From the Bay Citizen and the New York Times: the University of California isn’t voting its values on hundreds of shareholder resolutions that have come before it.
Under U.C.’s proxy voting guidelines, the university is required to review case by case all shareholder resolutions that are “controversial or relate to social issues.” But thousands of documents obtained from sources and under a California Public Records Act request by The Bay Citizen show that, over the past two years, Institutional Shareholder Services, a proxy voting service, voted on behalf of U.C. against hundreds of resolutions that appeared to fall within the university’s guidelines.
The documents show that the university voted against nonbinding resolutions that would have encouraged companies to set goals for lower emissions of greenhouse gases, carry out policies prohibiting discrimination against individuals based on sex or sexual identity, report political contributions, form human rights committees and improve treatment of animals. The university voted against 188 such resolutions in 2008, and at least 50 in 2009.

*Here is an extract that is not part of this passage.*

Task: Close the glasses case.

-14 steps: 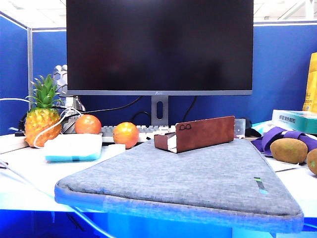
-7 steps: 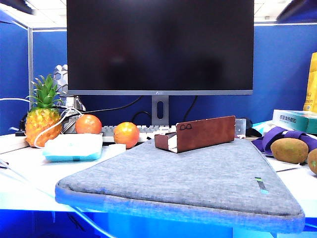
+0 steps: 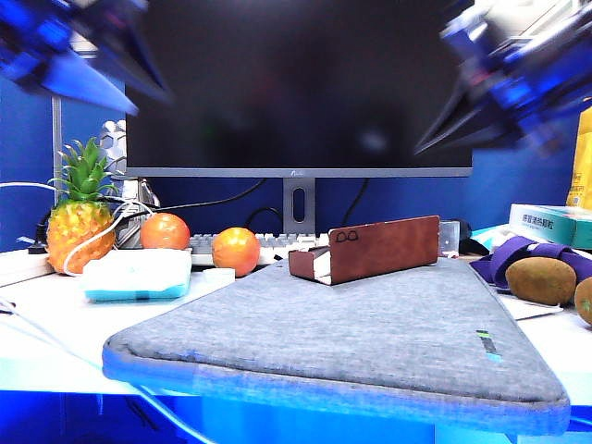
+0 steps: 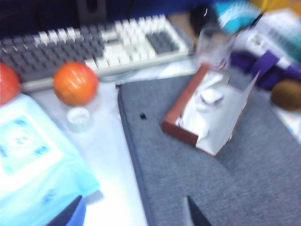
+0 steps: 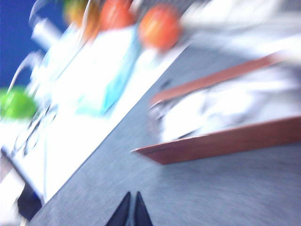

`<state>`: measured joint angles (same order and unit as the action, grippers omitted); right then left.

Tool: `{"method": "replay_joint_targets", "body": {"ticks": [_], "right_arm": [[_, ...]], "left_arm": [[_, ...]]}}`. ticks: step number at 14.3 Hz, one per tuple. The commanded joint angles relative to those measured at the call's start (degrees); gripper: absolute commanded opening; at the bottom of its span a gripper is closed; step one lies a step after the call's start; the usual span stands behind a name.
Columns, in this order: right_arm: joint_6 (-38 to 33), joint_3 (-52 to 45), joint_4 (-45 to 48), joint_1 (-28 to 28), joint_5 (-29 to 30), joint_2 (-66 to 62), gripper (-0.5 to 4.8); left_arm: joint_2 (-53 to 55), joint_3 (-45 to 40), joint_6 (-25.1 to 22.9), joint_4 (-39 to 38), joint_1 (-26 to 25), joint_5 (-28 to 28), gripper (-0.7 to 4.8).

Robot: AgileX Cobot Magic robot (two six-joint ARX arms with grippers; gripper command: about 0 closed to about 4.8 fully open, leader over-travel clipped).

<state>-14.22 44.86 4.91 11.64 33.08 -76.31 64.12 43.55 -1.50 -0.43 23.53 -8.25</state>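
Note:
The glasses case (image 3: 365, 250) is reddish-brown and stands open at the far end of a grey padded sleeve (image 3: 351, 342), its lid upright with a small glasses icon. The left wrist view shows the glasses case (image 4: 207, 113) with its pale lining. My left gripper (image 4: 134, 212) is open and hovers well short of the case, over the sleeve's edge. It is a blur high at the left as the left gripper (image 3: 139, 79) in the exterior view. My right gripper (image 5: 132, 207) is shut on nothing, above the sleeve near the glasses case (image 5: 225, 141). The right gripper (image 3: 444, 129) is blurred high at the right.
Behind the sleeve are a keyboard (image 3: 268, 244) and a big monitor (image 3: 298, 88). Two oranges (image 3: 235, 251), a pineapple (image 3: 80, 217) and a pale blue pack (image 3: 137, 275) lie at the left. A kiwi (image 3: 539, 280), purple strap and boxes sit at the right.
Both arms have swung down into the exterior view from above, left and right of the monitor, blurred with motion. The case and everything on the table stayed put.

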Motion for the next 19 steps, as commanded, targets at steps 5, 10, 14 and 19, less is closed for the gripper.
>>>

Melvin Stanton, the university’s associate chief investment officer, said in an e-mail that U.C. focused primarily on growing its investments. Mr. Stanton added that no evidence existed of “a significant correlation between proposals brought by shareholders/activist groups and additional shareholder value,” on social or environmental issues.

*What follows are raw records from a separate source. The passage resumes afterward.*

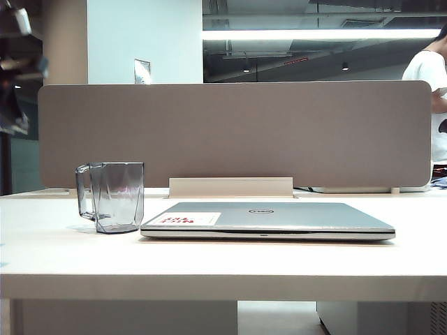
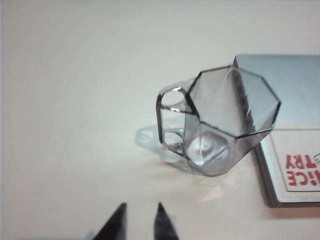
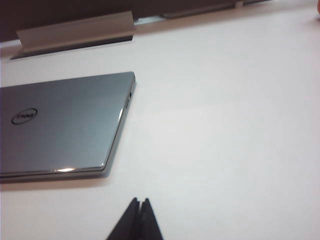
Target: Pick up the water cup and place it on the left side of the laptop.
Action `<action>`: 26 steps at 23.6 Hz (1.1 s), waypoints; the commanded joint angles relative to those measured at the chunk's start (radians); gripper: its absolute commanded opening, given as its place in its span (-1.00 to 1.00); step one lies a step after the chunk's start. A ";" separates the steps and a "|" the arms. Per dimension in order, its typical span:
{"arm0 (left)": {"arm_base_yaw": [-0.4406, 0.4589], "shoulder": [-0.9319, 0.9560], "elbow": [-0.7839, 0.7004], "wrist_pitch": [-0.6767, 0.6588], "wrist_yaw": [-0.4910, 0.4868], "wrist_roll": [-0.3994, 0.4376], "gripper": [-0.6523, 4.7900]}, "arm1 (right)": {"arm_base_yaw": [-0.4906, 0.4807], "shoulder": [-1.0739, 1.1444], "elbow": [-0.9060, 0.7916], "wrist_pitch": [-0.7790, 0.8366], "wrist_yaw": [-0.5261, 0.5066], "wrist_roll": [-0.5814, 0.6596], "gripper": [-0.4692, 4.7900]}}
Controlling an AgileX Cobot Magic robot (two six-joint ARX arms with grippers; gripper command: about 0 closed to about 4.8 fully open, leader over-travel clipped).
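Plainly upright on the pale surface (image 1: 223, 262): the water cup (image 1: 115, 197), just beside the left edge of the closed laptop (image 1: 269, 220), handle turned away from it. Not held by either hand.

Seen from the left wrist: the left hand (image 2: 139, 222) well short of the water cup (image 2: 220, 122), pulled back over bare surface (image 2: 75, 100), two dark fingertips (image 2: 116, 225) set slightly apart with a narrow gap between them, pinching nothing. Beyond the cup from this hand, a corner of the laptop (image 2: 295, 85) with its white sticker (image 2: 300, 165) in red print.

From the right wrist: the right hand (image 3: 139, 220) with fingertips pressed together, empty, above open surface (image 3: 225, 125). Ahead of it and off to one side, the laptop (image 3: 65, 125), lid down, dark logo (image 3: 24, 116) showing. Neither hand visible in the exterior view.
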 commanded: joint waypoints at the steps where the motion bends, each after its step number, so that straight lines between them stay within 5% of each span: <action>1: -0.001 -0.075 0.000 -0.040 0.004 -0.003 -0.47 | 0.000 -0.002 -0.013 0.014 0.004 -0.009 -0.84; 11: -0.001 -0.231 -0.004 -0.129 0.026 -0.007 -0.47 | 0.000 0.000 -0.014 0.019 0.005 -0.053 -0.84; 14: -0.001 -0.307 -0.041 -0.160 0.079 -0.013 -0.78 | 0.001 0.000 -0.014 0.019 -0.010 -0.053 -0.84; 26: -0.001 -0.587 -0.223 -0.142 0.026 -0.079 -0.78 | 0.001 0.000 -0.014 0.019 -0.017 -0.053 -0.84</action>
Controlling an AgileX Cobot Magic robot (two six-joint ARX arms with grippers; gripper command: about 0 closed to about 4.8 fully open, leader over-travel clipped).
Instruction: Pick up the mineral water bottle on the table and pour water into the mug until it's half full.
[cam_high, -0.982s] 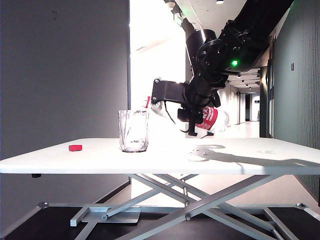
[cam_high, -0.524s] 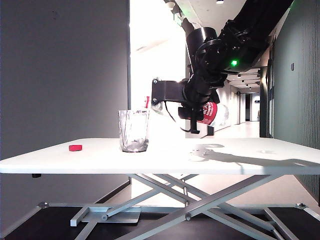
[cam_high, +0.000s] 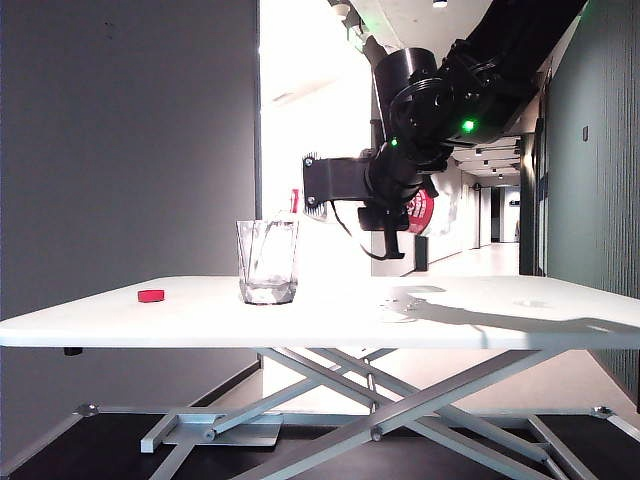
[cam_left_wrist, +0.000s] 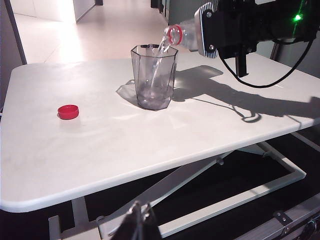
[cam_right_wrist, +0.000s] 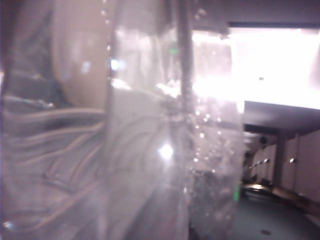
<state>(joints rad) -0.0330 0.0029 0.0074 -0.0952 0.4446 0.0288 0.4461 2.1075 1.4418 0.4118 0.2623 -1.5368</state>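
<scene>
white bench (cam_left_wrist: 100, 150) in dim corridor. right hand (cam_high: 385, 190) clenched round mineral water bottle (cam_left_wrist: 182, 36), tipped, water streaming into mug (cam_left_wrist: 153, 77). left hand (cam_left_wrist: 140, 225) low beside bench, can't tell state.

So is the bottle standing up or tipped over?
Tipped. The right gripper holds the bottle on its side, mouth over the glass, water streaming in.
</scene>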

“Our focus is doing what is best to improve the financial wherewithal of a particular company,” Mr. Stanton said in a telephone interview. “We’re not really focusing on social issues.”
But critics say the university is violating its own policy by failing to review issues touching on social responsibility and the environment before it votes against them.
Congratulations to REC Affiliate the UC Responsible Investments Coalition for getting major media coverage of this important issue! Once again we can see how the university’s administration has a one-track mind on this issue. Voting your proxies certainly won’t hurt the bottom line, and could definitely help it – but it is our job to make sure the fiduciaries see that.